In response to wildfires in Maui, Hawaii Governor Josh Green said, “I wish all the sirens went off.” Following the deadly Lahaina wildfire, 850 individuals are still officially listed as missing as of Monday morning, according to information received by the FBI and local police, according to Hawaii Authorities. In a social media video, Maui County Mayor Richard Bissen reported that 114 confirmed deaths have been confirmed, 27 victims have been identified, and 11 families have been contacted.
To Donate DNA Samples
There were 2,000 names on the list at first, but according to Bissen, over 800 persons are still missing. 1. 285 persons have been found safe as a result of the unceasing efforts of the people.

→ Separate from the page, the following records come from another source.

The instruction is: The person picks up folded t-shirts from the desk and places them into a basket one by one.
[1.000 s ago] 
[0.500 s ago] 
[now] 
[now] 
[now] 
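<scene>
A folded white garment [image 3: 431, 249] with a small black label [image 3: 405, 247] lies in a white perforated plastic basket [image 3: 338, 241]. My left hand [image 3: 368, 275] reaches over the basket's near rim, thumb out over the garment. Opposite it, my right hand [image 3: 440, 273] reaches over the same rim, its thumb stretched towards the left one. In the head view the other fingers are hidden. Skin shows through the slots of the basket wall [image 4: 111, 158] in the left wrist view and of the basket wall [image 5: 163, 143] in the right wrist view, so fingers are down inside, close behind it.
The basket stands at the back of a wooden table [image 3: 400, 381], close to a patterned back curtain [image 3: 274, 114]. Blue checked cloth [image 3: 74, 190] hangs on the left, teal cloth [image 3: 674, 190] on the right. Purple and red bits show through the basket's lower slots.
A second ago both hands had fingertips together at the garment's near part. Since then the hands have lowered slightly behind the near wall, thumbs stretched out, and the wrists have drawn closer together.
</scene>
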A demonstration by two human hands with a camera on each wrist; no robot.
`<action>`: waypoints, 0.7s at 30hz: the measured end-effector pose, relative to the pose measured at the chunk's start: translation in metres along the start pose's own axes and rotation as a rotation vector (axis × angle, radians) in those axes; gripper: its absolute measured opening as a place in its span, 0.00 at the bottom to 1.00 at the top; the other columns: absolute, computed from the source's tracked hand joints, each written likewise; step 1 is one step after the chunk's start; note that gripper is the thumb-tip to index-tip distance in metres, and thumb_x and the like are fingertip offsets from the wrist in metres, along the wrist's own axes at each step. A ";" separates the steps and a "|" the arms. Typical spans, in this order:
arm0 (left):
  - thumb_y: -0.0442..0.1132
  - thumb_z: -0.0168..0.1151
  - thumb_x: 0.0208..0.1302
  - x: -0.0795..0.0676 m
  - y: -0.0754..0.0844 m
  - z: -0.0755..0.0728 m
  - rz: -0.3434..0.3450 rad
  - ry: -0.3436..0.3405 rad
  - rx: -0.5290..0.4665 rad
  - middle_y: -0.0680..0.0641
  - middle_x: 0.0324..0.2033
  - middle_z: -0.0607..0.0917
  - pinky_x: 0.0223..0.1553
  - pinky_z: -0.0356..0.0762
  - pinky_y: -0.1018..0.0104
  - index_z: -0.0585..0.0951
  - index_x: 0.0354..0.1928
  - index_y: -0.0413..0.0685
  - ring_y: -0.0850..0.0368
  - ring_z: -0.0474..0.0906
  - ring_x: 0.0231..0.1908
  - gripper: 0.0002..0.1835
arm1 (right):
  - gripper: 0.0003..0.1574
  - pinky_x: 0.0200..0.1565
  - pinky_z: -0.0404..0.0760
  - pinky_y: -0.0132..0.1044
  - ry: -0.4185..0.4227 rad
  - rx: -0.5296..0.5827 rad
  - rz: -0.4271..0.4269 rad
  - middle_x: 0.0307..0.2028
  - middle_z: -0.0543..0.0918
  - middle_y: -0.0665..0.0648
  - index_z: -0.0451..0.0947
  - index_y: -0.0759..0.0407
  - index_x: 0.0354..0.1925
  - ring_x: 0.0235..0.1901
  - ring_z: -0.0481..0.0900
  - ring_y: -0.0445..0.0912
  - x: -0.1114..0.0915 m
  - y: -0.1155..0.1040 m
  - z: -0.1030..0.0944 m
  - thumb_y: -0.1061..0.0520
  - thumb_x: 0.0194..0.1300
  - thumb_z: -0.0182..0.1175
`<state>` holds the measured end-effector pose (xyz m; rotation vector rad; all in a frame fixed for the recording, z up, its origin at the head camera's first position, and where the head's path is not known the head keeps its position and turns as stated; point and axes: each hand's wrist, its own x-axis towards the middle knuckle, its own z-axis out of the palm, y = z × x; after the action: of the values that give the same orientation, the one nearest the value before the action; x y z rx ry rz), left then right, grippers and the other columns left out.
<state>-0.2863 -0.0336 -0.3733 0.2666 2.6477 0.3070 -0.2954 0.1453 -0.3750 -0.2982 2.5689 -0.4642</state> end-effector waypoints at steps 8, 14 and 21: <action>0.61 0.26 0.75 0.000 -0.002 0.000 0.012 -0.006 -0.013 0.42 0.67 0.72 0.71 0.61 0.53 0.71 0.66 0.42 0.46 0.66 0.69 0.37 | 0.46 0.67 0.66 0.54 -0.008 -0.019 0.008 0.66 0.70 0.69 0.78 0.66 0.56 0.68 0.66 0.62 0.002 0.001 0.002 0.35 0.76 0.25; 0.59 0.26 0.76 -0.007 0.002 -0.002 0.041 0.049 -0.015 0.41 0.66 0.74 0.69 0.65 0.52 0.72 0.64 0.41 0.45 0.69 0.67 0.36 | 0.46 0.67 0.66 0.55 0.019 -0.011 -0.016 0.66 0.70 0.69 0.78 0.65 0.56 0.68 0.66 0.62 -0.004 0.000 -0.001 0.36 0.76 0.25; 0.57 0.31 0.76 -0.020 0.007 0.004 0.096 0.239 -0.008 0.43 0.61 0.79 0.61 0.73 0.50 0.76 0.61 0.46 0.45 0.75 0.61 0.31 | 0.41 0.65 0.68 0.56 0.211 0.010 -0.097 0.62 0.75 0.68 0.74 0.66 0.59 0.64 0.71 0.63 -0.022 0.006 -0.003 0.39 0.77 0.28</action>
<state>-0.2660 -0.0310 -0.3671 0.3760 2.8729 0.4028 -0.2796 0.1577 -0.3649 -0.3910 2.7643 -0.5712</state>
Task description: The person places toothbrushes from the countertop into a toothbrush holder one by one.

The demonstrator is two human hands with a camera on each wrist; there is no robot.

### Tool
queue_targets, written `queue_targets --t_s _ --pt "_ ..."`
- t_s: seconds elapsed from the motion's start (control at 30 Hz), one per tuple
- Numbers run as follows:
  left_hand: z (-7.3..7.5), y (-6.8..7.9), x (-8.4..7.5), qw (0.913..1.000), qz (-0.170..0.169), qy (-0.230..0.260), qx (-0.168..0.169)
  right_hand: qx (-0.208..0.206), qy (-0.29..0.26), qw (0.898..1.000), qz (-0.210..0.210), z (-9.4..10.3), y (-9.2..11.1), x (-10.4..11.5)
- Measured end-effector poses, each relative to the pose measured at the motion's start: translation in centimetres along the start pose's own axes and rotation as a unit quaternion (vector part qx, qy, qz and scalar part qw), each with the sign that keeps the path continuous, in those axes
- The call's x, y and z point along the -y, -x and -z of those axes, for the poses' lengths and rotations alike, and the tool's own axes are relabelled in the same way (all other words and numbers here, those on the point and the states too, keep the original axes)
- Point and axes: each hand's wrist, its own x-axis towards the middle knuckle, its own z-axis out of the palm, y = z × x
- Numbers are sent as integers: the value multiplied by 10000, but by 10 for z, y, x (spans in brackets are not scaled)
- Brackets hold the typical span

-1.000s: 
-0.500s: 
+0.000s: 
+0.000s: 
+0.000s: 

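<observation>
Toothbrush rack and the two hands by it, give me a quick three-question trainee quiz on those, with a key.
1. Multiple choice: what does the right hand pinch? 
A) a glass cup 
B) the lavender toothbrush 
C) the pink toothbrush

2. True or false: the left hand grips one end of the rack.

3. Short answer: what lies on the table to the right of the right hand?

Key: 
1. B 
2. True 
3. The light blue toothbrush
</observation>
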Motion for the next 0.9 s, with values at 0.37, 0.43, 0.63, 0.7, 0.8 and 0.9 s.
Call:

These figures would fluctuate on a daily basis, according to Bissen, who also asked anybody who had close relatives who went missing following the fires to donate DNA samples in order to aid in the identification process. Locals can submit those samples at the Hyatt Regency Ka’anapali on Nohea Kai Drive, which has set up a Family Assistance Center.
Buildings Were Demolished
He indicated that those who are not on Maui can get in touch with the FBI to donate DNA samples. Bissen will answer questions from the public at a press conference on Tuesday. His words, “Our lives have changed forever and things will not be the same,” The way we support one another while we grieve and work through this together won’t change.”
This month, swift-moving flames tore through Maui, focusing the worst of the fire on the ancient town of Lahaina. With over 2,700 buildings demolished, the town—which was formerly the capital of Hawaii—was totally obliterated. While some locals and visitors attempted to flee the flames by jumping into the ocean, others sought to run.
President Biden is in Hawaii on Monday to assess the devastation and speak with survivors. His administration has come under fire for reacting to the crisis much too slowly.